- WHAT IS BEING ASKED -
Repeat the stretch of entries below from the line with "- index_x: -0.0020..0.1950" through the line with "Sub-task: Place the". Include both ends and add nothing.
+ + +
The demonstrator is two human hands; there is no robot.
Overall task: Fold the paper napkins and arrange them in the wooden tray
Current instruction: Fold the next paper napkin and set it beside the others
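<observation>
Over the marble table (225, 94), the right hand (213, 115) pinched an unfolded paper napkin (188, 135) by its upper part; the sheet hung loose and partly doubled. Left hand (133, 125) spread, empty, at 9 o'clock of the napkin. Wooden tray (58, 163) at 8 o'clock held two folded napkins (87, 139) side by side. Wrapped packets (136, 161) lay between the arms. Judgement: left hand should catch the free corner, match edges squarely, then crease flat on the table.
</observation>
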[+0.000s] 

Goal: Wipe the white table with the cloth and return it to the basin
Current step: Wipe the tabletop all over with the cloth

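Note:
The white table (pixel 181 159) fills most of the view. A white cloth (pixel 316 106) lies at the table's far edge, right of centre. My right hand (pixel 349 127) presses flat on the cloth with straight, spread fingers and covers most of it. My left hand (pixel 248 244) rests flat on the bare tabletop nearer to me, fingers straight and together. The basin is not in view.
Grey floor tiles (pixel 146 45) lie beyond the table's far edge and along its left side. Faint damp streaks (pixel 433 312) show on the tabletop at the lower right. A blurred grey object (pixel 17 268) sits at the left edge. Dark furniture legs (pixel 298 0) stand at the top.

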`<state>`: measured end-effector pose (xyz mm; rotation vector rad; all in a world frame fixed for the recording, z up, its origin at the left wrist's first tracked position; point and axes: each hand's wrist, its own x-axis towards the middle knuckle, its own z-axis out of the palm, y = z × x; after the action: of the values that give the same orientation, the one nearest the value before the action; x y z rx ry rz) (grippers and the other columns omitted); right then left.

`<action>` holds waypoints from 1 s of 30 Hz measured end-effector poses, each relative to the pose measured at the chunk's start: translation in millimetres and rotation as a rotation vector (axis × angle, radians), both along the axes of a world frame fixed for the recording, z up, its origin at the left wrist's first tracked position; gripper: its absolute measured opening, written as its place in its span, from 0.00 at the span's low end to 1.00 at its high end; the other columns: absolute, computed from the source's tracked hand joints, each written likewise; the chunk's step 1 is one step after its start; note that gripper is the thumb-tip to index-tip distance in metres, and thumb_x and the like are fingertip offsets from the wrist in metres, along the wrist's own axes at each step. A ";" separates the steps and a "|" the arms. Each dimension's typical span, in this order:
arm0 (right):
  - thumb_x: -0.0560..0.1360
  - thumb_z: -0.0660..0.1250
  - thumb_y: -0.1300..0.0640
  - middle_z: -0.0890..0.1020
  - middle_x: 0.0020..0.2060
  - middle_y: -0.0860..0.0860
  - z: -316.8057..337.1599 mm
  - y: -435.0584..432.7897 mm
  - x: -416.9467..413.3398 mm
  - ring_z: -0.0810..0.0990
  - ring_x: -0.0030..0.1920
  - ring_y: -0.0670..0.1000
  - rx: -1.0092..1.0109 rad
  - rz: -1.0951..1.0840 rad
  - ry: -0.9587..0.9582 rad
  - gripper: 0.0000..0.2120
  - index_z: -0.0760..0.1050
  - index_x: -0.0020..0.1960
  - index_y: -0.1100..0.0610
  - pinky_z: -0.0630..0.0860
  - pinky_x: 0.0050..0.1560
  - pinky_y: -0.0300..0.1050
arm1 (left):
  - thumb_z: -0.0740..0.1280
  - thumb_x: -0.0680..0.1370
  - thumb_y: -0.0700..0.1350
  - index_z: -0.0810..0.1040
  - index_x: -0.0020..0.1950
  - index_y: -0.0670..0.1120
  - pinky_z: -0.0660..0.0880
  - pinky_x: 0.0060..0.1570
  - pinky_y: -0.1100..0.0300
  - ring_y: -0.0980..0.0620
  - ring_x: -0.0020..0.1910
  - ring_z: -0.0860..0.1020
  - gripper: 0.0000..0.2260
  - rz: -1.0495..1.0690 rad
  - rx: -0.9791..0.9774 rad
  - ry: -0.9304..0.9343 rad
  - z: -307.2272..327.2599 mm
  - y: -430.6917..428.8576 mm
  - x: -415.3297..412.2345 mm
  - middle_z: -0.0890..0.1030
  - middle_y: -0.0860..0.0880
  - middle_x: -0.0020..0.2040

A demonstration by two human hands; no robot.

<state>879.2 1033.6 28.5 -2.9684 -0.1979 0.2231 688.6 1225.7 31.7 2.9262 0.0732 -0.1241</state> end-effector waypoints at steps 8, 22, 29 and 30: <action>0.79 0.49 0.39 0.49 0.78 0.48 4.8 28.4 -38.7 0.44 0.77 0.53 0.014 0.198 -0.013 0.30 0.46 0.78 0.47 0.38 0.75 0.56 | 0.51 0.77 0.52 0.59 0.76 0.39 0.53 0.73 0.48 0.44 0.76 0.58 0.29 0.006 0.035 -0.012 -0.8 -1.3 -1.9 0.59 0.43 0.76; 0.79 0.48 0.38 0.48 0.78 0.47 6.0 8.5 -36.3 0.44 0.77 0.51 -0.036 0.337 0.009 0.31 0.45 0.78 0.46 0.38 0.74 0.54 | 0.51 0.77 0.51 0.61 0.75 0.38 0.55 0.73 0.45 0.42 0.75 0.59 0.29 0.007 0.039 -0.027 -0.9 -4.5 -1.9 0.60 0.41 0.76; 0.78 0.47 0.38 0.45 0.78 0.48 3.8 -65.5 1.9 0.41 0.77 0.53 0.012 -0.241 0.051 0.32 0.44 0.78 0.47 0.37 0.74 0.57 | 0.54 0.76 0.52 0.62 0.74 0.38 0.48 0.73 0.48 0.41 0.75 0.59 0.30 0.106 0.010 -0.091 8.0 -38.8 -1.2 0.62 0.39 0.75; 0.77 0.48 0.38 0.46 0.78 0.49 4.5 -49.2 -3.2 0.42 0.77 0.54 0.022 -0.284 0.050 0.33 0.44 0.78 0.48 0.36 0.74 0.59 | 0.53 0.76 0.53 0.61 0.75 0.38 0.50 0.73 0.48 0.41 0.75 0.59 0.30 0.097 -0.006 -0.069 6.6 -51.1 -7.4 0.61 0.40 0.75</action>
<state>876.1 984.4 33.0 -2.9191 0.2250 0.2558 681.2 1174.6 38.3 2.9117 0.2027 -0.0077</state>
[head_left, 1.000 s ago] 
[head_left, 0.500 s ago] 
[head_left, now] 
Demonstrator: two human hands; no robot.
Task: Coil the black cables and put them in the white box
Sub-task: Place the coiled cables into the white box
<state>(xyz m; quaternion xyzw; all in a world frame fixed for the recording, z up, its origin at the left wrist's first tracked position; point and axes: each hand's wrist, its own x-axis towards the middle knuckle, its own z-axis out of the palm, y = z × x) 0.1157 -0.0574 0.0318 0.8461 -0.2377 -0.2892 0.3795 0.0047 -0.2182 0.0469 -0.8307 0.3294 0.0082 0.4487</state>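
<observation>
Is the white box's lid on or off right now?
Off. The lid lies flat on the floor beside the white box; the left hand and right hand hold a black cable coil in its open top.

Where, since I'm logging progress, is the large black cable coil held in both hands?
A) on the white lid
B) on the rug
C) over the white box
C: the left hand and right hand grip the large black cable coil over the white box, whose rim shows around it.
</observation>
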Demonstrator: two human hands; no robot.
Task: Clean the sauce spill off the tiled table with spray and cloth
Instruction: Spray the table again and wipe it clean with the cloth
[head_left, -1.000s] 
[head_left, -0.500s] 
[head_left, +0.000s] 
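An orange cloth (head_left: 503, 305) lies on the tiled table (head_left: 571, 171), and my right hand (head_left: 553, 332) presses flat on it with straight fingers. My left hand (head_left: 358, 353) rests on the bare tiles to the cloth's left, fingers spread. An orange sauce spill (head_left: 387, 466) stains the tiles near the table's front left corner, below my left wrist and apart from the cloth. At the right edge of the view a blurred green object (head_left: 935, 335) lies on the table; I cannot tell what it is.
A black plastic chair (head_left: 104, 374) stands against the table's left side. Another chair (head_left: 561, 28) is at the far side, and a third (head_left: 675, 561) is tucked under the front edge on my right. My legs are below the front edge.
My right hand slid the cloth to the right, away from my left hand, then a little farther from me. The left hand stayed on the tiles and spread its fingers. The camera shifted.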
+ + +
- COMPLETED EXERCISE -
  - index_x: -0.0020..0.1950
  - index_y: -0.0670..0.1120
  - pinky_z: -0.0660..0.0880
  - pinky_x: 0.0060..0.1570
  - pinky_y: -0.1100..0.0300
  - ring_y: -0.0980..0.0620
  - ring_x: -0.0020..0.1910
  - ring_z: -0.0860..0.1020
  - gripper: 0.0000..0.2260
  - rz: -1.0495..1.0690 rad
  - rx: -0.9791..0.9774 rad
  - ry: -0.9304..0.9343 rad
  - z: -307.2272..327.2599 mm
  - y: -430.6917..428.8576 mm
  - x: -415.3297..412.2345 mm
  - middle_z: -0.0890..0.1030
  - middle_y: -0.0860..0.0880
  - middle_x: -0.0020..0.2040

A demonstration by two human hands; no robot.

<state>879.2 1033.6 28.5 -2.9684 -0.1979 0.2231 688.6 1225.7 31.7 2.9262 0.0732 -0.1241</state> end-effector waypoints at steps 8, 22, 29 and 30: <action>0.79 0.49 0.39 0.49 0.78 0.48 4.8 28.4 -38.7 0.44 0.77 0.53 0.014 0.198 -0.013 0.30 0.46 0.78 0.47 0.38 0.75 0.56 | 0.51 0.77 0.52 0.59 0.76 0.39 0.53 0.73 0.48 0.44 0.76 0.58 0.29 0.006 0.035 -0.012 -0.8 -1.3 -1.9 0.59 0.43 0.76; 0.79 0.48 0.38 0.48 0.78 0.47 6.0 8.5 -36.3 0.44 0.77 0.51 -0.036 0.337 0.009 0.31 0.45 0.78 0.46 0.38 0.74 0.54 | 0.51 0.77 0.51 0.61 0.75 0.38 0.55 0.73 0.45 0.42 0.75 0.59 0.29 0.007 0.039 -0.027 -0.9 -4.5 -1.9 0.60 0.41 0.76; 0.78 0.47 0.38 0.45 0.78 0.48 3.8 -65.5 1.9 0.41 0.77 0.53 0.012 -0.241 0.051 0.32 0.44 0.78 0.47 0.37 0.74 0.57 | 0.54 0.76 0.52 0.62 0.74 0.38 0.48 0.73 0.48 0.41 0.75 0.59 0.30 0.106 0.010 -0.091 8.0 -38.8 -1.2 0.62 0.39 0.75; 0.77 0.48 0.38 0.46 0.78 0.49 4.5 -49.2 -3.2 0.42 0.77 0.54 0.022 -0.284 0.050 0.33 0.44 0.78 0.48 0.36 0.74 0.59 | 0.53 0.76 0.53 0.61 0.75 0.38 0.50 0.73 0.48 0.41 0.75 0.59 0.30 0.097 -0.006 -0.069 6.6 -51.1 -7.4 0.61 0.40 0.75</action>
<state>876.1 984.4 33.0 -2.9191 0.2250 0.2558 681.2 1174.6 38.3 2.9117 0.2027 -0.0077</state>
[head_left, 1.000 s ago] 
[head_left, 0.500 s ago] 
[head_left, now] 
Demonstrator: two human hands; no robot.
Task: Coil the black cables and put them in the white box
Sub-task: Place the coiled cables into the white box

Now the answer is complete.